_EXERCISE REQUIREMENTS_
Word for word, restate the lines from the start of the data down to the line with "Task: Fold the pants", both included.

_INFORMATION PROVIDED_
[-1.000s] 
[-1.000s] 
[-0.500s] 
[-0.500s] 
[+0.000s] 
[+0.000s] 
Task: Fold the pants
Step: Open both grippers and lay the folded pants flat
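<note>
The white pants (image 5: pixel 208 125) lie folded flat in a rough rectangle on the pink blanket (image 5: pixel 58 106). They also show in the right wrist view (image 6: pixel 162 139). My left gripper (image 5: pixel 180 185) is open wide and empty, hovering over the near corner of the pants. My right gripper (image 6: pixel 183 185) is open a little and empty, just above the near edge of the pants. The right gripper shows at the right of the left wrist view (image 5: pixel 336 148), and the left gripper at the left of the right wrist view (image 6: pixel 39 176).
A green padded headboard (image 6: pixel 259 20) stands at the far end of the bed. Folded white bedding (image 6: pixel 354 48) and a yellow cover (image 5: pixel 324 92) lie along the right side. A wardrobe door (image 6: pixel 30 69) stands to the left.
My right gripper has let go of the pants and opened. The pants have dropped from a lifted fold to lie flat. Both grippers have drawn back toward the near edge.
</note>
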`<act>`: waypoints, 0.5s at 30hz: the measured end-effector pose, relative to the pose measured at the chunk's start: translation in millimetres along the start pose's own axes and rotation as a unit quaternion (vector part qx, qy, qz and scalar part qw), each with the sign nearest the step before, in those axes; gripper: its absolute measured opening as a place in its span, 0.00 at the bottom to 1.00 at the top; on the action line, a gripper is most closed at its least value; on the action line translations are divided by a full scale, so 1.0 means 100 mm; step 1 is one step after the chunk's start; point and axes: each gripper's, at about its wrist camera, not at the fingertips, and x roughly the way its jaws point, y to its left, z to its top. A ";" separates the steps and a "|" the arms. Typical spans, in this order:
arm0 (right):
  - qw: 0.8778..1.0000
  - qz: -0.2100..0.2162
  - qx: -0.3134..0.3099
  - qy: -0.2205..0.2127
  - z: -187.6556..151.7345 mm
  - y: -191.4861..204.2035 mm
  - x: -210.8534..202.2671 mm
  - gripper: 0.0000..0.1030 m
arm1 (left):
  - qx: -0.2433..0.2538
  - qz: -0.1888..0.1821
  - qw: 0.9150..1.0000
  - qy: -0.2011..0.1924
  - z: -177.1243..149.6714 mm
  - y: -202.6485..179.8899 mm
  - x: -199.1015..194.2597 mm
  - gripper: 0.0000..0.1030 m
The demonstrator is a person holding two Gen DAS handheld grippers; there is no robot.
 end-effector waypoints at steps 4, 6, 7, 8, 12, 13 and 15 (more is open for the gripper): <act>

_RESPONSE_
[-1.000s] 
[-1.000s] 
[-0.500s] 
[-0.500s] 
[+0.000s] 
[+0.000s] 
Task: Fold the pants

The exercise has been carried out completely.